5. La procédure est gratuite pour les parties (art. 85bis al. 2 LAVS). Il n'est pas
alloué de dépens (art. 64 PA).
Par ces motifs, le Tribunal administratif fédéral prononce :
1. Le recours est rejeté et la décision sur opposition est confirmée.
2. Le dossier est retourné à la CSC pour qu'elle procède conformément au
considérant 4.2.
3. Le présent arrêt est communiqué :
- au recourant (recommandé + AR)
- à l'autorité intimée
- à l'Office fédéral des assurances sociales
Le Juge: La Greffière:
Michael Peterli Isabelle Pittet
8Voies de droit
Le présent arrêt peut faire l'objet d'un recours dans les 30 jours à compter de sa
notification au Tribunal fédéral, Schweizerhofquai 6, 6004 Lucerne (cf. art. 42, 48 et 100
de la loi fédérale sur le Tribunal fédéral du 17 juin 2005 [LTF, RS 173.110]).

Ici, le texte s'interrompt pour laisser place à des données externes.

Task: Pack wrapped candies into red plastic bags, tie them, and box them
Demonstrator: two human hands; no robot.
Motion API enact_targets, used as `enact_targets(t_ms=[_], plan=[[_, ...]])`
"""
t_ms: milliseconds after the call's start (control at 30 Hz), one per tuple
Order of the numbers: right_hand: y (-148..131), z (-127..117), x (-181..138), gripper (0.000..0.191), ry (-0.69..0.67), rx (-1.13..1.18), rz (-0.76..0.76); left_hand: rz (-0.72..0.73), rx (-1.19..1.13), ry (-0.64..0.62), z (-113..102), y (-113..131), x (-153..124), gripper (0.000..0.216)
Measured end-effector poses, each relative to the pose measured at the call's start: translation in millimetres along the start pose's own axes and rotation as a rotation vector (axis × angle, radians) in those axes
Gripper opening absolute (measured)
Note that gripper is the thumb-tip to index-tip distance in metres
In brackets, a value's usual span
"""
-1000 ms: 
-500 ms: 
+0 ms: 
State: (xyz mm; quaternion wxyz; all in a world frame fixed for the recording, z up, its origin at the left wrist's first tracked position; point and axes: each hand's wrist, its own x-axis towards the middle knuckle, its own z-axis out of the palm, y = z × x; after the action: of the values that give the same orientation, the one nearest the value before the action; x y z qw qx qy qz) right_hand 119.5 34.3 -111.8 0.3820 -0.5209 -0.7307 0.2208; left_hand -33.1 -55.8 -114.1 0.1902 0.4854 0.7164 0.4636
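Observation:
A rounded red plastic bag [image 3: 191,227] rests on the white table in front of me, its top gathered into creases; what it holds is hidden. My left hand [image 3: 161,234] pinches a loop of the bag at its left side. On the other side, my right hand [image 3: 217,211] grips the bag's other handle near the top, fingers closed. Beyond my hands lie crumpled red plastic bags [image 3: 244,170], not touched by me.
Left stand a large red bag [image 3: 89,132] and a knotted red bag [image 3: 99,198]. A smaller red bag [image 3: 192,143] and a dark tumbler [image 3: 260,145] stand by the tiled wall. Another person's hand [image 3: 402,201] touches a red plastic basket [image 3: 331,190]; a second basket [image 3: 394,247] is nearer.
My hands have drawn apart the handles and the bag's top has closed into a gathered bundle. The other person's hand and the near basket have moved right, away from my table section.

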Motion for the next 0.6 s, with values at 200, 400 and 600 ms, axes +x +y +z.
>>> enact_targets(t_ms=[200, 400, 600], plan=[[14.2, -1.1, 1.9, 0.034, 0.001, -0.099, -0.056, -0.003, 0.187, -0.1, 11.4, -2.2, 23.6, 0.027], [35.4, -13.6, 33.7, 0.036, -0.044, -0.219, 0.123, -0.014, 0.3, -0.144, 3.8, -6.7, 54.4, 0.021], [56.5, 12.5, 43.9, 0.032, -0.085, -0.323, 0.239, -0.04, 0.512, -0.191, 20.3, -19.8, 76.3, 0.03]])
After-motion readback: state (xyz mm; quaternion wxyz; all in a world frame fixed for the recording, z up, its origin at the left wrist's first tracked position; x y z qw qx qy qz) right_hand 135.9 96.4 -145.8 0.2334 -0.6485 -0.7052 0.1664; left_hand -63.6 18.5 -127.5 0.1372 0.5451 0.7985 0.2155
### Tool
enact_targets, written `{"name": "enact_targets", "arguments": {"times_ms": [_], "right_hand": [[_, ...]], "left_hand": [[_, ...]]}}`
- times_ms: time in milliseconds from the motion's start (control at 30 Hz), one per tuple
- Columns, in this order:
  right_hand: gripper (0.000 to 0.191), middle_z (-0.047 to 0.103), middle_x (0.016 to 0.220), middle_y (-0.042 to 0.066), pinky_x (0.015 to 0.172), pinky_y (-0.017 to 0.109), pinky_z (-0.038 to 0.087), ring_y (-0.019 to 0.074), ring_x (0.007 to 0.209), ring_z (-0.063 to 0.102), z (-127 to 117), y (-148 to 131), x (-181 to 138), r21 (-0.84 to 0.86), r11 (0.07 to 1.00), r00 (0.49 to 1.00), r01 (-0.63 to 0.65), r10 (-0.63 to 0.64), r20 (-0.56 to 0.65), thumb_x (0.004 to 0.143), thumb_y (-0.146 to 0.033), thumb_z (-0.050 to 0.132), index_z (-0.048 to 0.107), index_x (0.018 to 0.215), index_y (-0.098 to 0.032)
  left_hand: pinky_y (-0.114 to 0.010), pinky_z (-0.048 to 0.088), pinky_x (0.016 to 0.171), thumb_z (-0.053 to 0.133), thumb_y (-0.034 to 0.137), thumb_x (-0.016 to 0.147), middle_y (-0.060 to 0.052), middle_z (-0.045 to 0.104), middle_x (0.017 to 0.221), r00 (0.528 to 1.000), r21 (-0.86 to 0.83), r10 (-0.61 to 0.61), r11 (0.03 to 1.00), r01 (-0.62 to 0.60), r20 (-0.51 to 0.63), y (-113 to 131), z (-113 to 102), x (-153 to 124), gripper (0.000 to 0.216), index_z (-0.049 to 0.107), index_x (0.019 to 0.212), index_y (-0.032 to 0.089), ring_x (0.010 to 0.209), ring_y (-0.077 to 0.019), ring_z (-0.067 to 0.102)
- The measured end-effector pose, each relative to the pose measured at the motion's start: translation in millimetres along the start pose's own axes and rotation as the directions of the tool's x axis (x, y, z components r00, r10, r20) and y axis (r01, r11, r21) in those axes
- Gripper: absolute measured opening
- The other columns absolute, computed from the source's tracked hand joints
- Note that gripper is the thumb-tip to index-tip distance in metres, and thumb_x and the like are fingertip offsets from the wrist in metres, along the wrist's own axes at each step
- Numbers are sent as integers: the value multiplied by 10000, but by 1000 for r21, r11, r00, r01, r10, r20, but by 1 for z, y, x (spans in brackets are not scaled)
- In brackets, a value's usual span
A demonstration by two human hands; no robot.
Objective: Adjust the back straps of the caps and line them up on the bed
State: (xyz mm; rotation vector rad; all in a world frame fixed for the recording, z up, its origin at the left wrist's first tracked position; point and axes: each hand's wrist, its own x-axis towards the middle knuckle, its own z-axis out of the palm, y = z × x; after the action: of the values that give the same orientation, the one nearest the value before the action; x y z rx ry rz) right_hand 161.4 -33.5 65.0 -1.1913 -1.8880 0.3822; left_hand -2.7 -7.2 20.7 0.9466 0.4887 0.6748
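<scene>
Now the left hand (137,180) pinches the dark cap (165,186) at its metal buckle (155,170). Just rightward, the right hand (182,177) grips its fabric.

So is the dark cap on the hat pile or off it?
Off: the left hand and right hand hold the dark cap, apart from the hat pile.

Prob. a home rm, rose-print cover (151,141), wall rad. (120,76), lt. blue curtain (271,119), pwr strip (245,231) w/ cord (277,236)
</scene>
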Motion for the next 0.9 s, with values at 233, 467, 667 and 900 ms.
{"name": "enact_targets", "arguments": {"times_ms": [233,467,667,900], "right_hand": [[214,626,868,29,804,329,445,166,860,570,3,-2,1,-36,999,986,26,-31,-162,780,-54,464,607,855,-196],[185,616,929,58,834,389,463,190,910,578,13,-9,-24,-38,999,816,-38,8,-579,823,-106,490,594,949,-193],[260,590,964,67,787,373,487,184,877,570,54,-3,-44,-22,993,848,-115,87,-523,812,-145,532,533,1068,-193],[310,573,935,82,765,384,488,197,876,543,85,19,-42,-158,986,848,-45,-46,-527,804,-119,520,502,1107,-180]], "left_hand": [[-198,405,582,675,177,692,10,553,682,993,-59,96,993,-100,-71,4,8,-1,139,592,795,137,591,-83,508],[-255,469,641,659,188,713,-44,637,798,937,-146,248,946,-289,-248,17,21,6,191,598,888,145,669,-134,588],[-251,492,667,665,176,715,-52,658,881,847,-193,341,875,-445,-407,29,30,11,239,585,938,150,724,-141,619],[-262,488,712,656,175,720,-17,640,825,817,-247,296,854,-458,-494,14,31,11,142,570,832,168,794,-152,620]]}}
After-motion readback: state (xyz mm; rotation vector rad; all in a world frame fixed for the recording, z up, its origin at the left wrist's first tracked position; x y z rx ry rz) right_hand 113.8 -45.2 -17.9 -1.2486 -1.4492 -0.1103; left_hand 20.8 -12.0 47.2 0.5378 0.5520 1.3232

En application de l'Accord entre la Suisse et la Communauté européenne et ses Etats
membres sur la libre circulation des personnes du 21 juin 1999, de son Annexe II et du
Règlement (CEE) 1408/71, le recours peut également être déposé dans le délai de 30
jours à un bureau de poste de l'Etat de domicile de l'assuré ou auprès de l'organisme de
sécurité sociale de liaison du domicile de l'assuré.